Proxy Forms may be lodged using the reply paid envelope or:
ONLINE
www.linkmarketservices.com.au
Login to the Link website using the holding details as shown on the Proxy Form. Select 'Voting' and follow the prompts to lodge your vote. To use the online lodgement facility, shareholders will need their "Holder Identifier" (Securityholder Reference Number (SRN) or Holder Identification Number (HIN) as shown on the reverse of this Proxy Form).
HOW TO COMPLETE THIS SHAREHOLDER PROXY FORM
YOUR NAME AND ADDRESS
This is your name and address as it appears on the Company's share register. If this information is incorrect, please make the correction on the form. Shareholders sponsored by a broker should advise their broker of any changes. Please note: you cannot change ownership of your shares using this form.
APPOINTMENT OF PROXY
If you wish to appoint the Chairman of the Meeting as your proxy, mark the box in Step 1. If you wish to appoint someone other than the Chairman of the Meeting as your proxy, please write the name of that individual or body corporate in Step 1. A proxy need not be a shareholder of the Company.
DEFAULT TO CHAIRMAN OF THE MEETING
Any directed proxies that are not voted on a poll at the Meeting will default to the Chairman of the Meeting, who is required to vote those proxies as directed. Any undirected proxies that default to the Chairman of the Meeting will be voted according to the instructions set out in this Proxy Form, including where the Resolutions are connected directly or indirectly with the remuneration of KMP.

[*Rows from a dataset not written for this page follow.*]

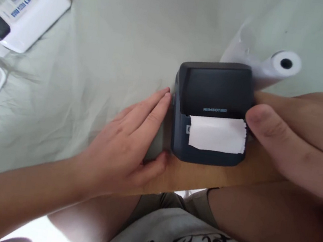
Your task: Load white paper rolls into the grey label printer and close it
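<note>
A dark label printer [215, 86] stands near the table's front edge. From its front slot hangs a strip of white paper [217, 134] with a ragged right end. My left hand [129, 142] lies along the printer's left side, fingers stretched out and thumb apart; the fingertips are at its casing. On the other side, my right hand [301, 138] grips the printer's right side, with the thumb at its front edge and the other fingers partly hidden. Behind the printer lies a roll of white paper [284, 68], with a loose length of paper curling up beside it.
A white device with a black end and a printed label [41, 10] lies at the far left. A white cable [2, 77] runs from it down the left edge. Pale green cloth [117, 29] covers the table, with bare wood [259, 168] at the front edge.
</note>
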`<state>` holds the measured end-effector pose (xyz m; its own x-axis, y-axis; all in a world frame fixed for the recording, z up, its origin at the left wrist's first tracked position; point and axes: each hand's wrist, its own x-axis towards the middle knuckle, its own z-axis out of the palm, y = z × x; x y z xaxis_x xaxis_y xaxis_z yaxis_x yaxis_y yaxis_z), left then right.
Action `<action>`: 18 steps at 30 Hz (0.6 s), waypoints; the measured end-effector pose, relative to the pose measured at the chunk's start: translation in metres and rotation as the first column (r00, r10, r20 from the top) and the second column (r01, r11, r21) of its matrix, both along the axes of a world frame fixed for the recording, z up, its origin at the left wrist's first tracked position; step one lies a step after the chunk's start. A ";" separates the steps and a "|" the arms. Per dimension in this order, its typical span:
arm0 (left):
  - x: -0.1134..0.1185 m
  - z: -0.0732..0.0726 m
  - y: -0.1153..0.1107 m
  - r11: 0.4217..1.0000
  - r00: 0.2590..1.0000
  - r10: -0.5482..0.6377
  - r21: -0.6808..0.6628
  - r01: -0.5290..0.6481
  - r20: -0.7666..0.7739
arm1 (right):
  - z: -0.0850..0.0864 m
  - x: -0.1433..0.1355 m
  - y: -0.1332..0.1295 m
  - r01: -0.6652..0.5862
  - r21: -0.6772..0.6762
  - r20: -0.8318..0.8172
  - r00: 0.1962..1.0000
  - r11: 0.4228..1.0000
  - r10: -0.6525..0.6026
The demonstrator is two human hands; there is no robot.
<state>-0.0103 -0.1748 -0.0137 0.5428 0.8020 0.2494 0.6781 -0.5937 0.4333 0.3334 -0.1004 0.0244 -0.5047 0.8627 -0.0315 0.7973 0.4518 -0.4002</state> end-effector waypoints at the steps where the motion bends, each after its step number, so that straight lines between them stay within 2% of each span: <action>1: -0.001 0.002 0.001 1.000 1.000 -0.024 -0.010 0.024 -0.006 | 0.000 -0.002 0.003 -0.004 -0.025 0.006 1.000 1.000 0.004; 5: -0.003 0.011 0.005 0.997 0.996 -0.077 -0.017 0.076 -0.055 | 0.002 -0.006 0.012 -0.032 -0.212 0.022 0.999 0.977 0.037; 9: -0.004 0.013 0.007 0.997 0.996 -0.075 -0.040 0.073 -0.058 | 0.007 -0.008 0.019 -0.055 -0.282 -0.001 0.998 0.958 0.057; 11: -0.006 0.011 0.007 0.995 0.995 -0.090 -0.039 0.088 -0.052 | 0.008 -0.011 0.020 -0.072 -0.280 -0.006 0.997 0.957 0.073; 14: -0.007 0.006 0.002 0.993 0.992 -0.116 -0.013 0.115 -0.046 | 0.005 -0.016 0.018 -0.080 -0.202 -0.052 0.996 0.976 0.071; 16: -0.003 0.001 -0.004 0.995 0.997 -0.077 0.055 0.078 -0.013 | 0.004 -0.018 0.016 -0.086 -0.185 -0.090 0.993 0.979 0.071; 18: 0.002 -0.003 -0.010 0.988 0.998 -0.011 0.153 0.003 0.054 | 0.006 -0.018 0.015 -0.086 -0.229 -0.100 0.993 0.970 0.064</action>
<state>-0.0084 -0.1847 -0.0164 0.5304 0.7483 0.3985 0.6513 -0.6605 0.3734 0.3151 -0.0854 0.0302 -0.5777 0.7967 -0.1775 0.7201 0.3951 -0.5704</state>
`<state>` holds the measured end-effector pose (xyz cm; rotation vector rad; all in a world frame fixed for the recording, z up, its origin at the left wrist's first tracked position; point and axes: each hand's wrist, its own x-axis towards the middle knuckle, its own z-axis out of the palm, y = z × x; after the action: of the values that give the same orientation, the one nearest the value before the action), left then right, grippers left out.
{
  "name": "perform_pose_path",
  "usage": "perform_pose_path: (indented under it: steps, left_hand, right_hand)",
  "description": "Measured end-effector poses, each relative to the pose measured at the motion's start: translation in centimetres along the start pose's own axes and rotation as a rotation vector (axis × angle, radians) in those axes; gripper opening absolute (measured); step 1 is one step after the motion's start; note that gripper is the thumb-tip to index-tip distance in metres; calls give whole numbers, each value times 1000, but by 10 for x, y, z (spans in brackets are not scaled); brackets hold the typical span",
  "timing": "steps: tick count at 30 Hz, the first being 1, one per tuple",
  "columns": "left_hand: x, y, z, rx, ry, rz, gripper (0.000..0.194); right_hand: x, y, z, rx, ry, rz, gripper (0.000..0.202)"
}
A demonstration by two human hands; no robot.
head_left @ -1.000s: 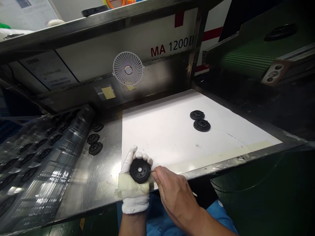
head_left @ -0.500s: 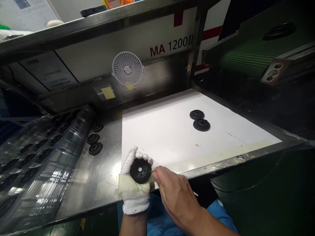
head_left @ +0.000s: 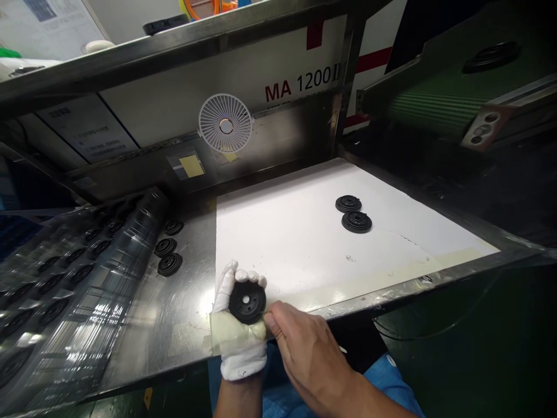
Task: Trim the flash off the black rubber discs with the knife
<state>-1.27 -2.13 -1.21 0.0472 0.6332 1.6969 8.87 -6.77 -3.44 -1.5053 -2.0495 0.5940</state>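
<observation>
My left hand (head_left: pixel 240 331), in a white glove with tape around the palm, is closed round a black round part (head_left: pixel 247 302) near the front edge of the bench. The part's flat face with a small centre hole points up. Bare and closed in a pinch, my right hand (head_left: pixel 307 342) is at the lower right rim of the part. What its fingertips hold is too small to make out. Two more black round parts (head_left: pixel 357 222) lie touching on the white sheet (head_left: pixel 287 238).
Several black parts (head_left: pixel 169 264) sit on the metal bench (head_left: pixel 187 302) at the left, beside clear plastic trays (head_left: pixel 104 302) filled with similar parts. A white fan (head_left: pixel 225 123) stands at the back. A green conveyor (head_left: pixel 435 113) carries a black part at the upper right.
My right hand has shifted slightly left and down along the rim of the part. My left hand and the part have tilted and moved slightly.
</observation>
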Motion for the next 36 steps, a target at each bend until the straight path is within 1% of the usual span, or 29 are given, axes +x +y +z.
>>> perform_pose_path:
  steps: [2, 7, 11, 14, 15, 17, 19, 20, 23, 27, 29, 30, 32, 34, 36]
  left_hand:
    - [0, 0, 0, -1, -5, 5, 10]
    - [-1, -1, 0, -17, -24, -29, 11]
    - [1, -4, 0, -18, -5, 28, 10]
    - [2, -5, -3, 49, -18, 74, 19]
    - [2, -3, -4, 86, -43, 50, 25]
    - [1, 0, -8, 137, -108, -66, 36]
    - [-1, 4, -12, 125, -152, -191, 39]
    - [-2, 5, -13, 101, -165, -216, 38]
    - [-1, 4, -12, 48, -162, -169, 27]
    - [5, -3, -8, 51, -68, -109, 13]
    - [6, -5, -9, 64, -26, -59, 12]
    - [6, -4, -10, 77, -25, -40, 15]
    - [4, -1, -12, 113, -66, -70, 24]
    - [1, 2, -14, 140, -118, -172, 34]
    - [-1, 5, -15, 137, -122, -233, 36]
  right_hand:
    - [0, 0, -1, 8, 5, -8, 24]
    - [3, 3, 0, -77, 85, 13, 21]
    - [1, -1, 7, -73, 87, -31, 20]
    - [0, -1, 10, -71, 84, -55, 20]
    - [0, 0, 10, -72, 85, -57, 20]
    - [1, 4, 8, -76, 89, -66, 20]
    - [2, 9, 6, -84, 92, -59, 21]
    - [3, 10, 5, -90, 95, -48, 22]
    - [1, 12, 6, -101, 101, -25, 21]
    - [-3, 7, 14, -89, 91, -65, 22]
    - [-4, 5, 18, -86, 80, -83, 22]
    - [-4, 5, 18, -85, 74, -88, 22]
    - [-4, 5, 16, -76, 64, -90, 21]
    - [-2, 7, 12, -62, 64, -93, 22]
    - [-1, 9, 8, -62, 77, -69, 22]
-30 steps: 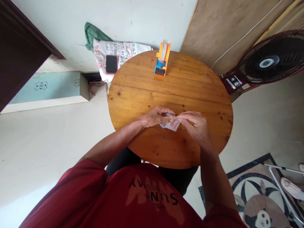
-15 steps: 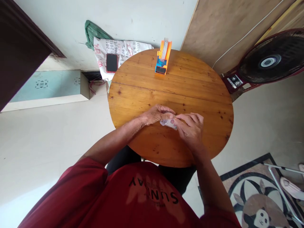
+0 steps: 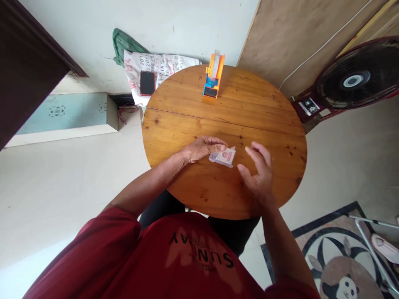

VOTES ON ITEMS OF BUSINESS – PROXY APPOINTMENT
You may direct your proxy how to vote by placing a mark in one of the boxes opposite each item of business. All your shares will be voted in accordance with such a direction unless you indicate only a portion of voting rights are to be voted on any item by inserting the percentage or number of shares you wish to vote in the appropriate box or boxes. If you do not mark any of the boxes on the items of business, your proxy may vote as he or she chooses. If you mark more than one box on an item your vote on that item will be invalid.
APPOINTMENT OF A SECOND PROXY
You are entitled to appoint up to two persons as proxies to attend the Meeting and vote on a poll. If you wish to appoint a second proxy, an additional Proxy Form may be obtained by telephoning the Company's share registry or you may copy this form and return them both together.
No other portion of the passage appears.